Rock and Roll Inc.
Volume One, Chapter Eleven
There are a lot of ways for a young kid in the 60s to build a career in the music world. You start a band or join one. You can play around town or tour the country. You can write songs, write or perform or produce for commercial TV and radio. You can work in a recording studio or put together one of your own. You might build and design audio hardware. Or, as in the case of the four young lads in a band called the Eternals, you can do all this and more.
Ron Paley – along with his brother Ted, and John Hildebrand and his brother Harry – put their band together in 1961 in the little town of Rosa, about an hour south of Winnipeg, just up from the U.S. border. Ron’ parents run a farm implement dealership and a grocery store there, and out back there’s an abandoned warehouse – perfect for band practices. This is where the guys will build a recording studio. Now they can record their stuff and play it back to learn how and where they need to improve. “We started doing this just as kids in a band,” says Ron. “We bought a Ferrograph recorder, we had a sound wall, and that was it. The piano was in the house, so we would mic the piano and run a cable outside about a hundred feet to the room.”
Talent and ambition are important. And timing, as everybody knows, is everything. “There were lots of teens,” says Ron. “Families were big and the kids were teens. We’d rent a hall in a little town like Tolstoi and you’d have 250 kids there, and there weren’t any bands competing with us. There were polka bands and that was it.”
It’s the right time and the right place – for the band, for the kids. As for the parents, particularly among the Mennonites, it’s a different story. There are lots of Mennonites in southern Manitoba, including bandmates John and Harry Hildebrand, and not all of the grown-ups are as open-minded as the guys’ parents: “John Hildebrand went and bought himself a Fender guitar and a Fender amp from a jewelry store in Steinbach,” says Ron. “When they found out he was playing rock and roll, the owner came to his house and said ‘I have to take the instruments back.
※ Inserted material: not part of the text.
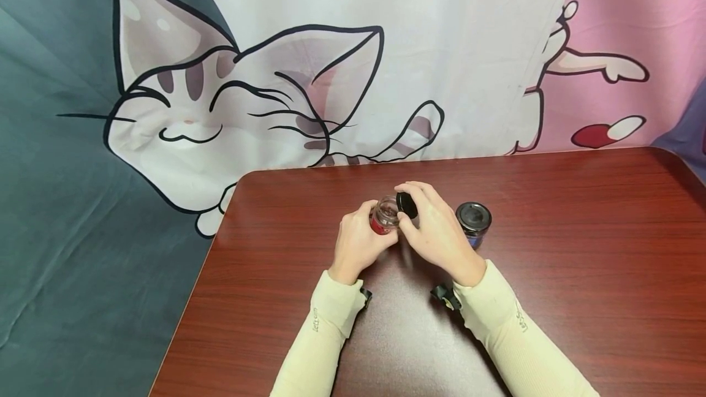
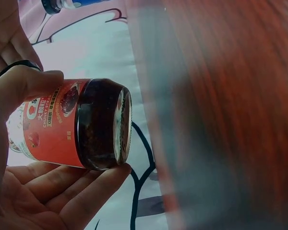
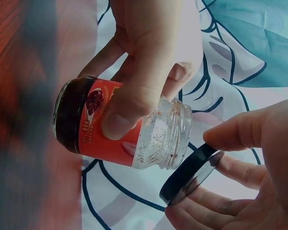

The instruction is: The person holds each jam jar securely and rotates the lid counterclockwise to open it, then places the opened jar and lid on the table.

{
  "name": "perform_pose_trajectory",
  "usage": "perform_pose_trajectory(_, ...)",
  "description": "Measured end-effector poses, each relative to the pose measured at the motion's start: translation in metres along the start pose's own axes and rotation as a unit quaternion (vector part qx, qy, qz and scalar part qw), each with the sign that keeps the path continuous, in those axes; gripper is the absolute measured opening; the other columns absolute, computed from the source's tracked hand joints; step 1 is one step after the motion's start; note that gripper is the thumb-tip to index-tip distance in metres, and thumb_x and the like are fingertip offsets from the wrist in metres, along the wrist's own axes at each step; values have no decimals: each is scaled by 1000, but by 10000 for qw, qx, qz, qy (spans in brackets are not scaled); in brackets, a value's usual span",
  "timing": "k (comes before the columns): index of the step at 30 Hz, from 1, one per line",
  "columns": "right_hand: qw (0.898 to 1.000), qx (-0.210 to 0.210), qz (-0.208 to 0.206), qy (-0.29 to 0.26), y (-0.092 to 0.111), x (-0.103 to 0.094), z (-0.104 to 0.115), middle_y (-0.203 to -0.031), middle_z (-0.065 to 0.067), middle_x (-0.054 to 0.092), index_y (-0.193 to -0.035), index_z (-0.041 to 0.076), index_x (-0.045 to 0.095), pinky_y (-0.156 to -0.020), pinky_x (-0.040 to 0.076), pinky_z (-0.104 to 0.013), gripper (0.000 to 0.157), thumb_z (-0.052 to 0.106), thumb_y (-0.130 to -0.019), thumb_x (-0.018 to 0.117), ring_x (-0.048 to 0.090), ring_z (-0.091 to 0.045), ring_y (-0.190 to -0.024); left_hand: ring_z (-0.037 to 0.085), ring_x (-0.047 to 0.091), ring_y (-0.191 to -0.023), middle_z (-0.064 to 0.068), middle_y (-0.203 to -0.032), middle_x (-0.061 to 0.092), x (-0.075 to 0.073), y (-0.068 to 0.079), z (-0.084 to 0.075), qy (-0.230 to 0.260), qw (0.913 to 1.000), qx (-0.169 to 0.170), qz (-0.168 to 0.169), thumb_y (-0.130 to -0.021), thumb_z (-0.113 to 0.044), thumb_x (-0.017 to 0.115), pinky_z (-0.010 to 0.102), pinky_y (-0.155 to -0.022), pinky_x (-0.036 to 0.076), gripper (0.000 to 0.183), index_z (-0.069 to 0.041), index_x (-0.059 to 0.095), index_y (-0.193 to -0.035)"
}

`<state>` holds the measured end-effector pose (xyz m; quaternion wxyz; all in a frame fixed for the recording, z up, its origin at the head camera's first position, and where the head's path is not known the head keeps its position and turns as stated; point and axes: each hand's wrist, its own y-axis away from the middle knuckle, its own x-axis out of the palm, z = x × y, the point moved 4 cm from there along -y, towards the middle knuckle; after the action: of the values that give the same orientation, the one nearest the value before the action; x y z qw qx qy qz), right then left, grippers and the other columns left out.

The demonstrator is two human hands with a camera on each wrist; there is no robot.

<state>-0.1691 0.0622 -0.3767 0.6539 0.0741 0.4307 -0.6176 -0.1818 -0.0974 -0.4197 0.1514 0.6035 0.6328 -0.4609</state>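
Observation:
My left hand [image 1: 360, 239] grips a small glass jar [image 3: 113, 124] with a red label, thumb on one side and fingers on the other. Dark contents fill the jar's lower part, and its clear threaded mouth is uncovered. Between the thumb and fingers of my right hand [image 1: 438, 234] is a black round lid [image 3: 188, 175]. The lid is tilted, close beside the mouth but apart from it in the right wrist view. In the left wrist view the red label [image 2: 55, 127] faces the camera, and the lid is mostly hidden behind the thumb.
A second jar [image 1: 473, 218], with a black lid and a blue label, stands on the brown wooden table [image 1: 579, 262] just right of my right hand. Behind the table's far edge hangs a curtain [image 1: 469, 48] printed with cartoon cats.

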Motion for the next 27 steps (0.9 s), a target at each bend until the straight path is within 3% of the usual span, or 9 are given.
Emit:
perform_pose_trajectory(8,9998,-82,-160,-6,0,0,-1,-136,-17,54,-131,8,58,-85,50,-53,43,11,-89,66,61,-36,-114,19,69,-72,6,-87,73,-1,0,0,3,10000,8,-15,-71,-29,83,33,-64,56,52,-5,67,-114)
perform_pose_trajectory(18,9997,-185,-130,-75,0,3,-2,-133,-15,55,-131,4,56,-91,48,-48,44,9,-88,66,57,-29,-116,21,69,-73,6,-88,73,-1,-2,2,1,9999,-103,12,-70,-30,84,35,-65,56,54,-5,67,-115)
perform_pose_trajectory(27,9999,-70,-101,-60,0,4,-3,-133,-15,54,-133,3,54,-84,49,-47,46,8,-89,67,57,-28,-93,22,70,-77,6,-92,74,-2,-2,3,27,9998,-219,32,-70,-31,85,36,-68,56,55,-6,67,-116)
We cannot accept this.’ So he refunded him completely. So we just went into Lowe’s Music in Winnipeg and he got them there.”
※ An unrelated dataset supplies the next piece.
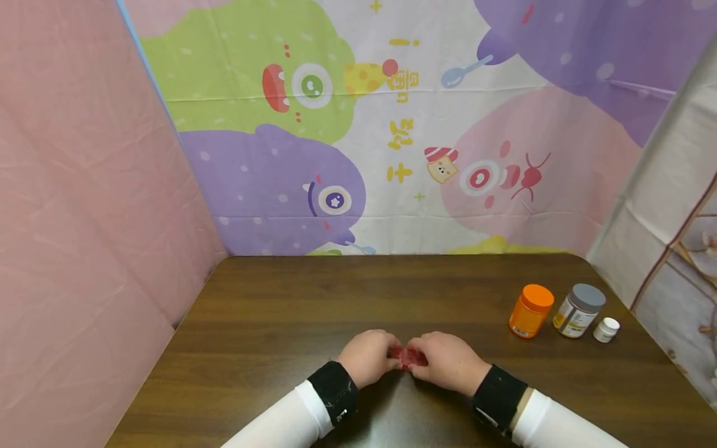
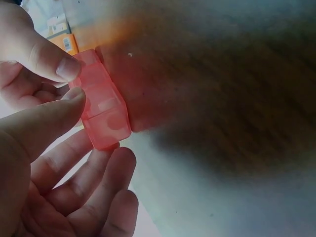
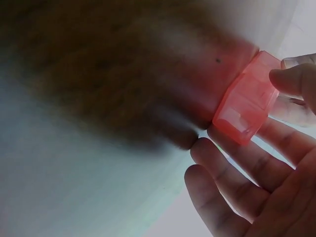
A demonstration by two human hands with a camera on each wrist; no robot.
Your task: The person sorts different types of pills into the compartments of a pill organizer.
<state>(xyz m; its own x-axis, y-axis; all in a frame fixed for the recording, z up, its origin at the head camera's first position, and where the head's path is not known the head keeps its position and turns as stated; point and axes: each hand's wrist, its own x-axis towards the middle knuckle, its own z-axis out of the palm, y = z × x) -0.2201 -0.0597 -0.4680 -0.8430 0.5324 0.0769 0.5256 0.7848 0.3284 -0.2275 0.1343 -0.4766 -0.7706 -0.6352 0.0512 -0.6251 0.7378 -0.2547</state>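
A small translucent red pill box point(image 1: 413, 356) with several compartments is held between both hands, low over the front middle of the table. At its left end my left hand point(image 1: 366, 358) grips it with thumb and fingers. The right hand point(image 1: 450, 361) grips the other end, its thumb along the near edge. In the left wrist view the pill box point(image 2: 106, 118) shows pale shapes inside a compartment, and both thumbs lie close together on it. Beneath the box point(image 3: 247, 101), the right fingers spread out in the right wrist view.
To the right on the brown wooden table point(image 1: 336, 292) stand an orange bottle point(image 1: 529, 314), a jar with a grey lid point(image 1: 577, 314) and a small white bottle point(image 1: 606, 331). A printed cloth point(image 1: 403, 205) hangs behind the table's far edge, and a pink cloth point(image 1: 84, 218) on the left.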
Business is brisk for the Eternals. They’ll go from town to town, booking the local hall for one or two hundred bucks; they’ll hire one of the radio DJs out of Winnipeg to emcee their shows for maybe fifty dollars (including a ton of plugs on their programs); and they’re selling upwards of a thousand tickets at a dollar a pop. You do that two or three nights a week, you’re making serious cash. You do that for two or three years and you’re on your way: You’ve got the experience, you’ve got money in the bank, and your confidence is growing steadily. It’s time to take it all to the next level. And there isn’t a better place to go than Winnipeg. And it’s 1964! “The schools, the community clubs, were just booming,” John Hildebrand says. “The community halls really really had it going, and it was vibrant.”
Maybe too vibrant? Maybe the Eternals aren’t ready for Winnipeg. “We had so many bands here,” says John, “and a lot of really fine bands. We were maybe a little mellower, with maybe a little more variety-type music than a lot of these bands, especially in the community halls.” This might take longer than expected. They might have to change their ways, doing more and at the same time earning less. In the city, most of the bands are making at best a couple hundred bucks a week; out in the country each one of the Eternals makes that much in a single night. Well, if that’s what it takes… “Fifty percent of something is a lot more than a hundred percent of nothing,” as John puts it. “I remember some mornings, we would set up at a school at let’s say eight in the morning, and we’d be playing till nine, for virtually no money. But we connected with the schools, so we had a following that way. Even though it wasn’t much money, we reached a lot of people.”
There’s another way to reach a lot of people – a lot more people. “CKY, I believe, was the first radio station in Canada to have 50,000 watts,” says John. “It went all the way to Texas. The importance of that is that now the rural people could hear us.” With the help of the DJs they’d been working with, the Eternals continue to work their rural circuit. “We would just pay them an honorarium, whatever we felt was there, and consequently they’ll say, ‘Hey, I’ll be joining the Eternals and we’ll be playing in Brandon,’ or whatever the case might be. And so we got this free advertising, that we were out there. Very very rarely did we play in a place that wasn’t sold out.”
John and Ron were the first to move into Winnipeg while their brothers stayed behind. The band’s doing well, the guys are making money, but they’re still not quite feeling ready to go into the music business full-time. John gets a job at a printing company; Ron works at one of the banks. On weekends the four of them meet up at their gigs. “At times,” says Ron, “our brothers would drive to somewhere like Dauphin to play and John and I would rent a plane, just to get to the shows.”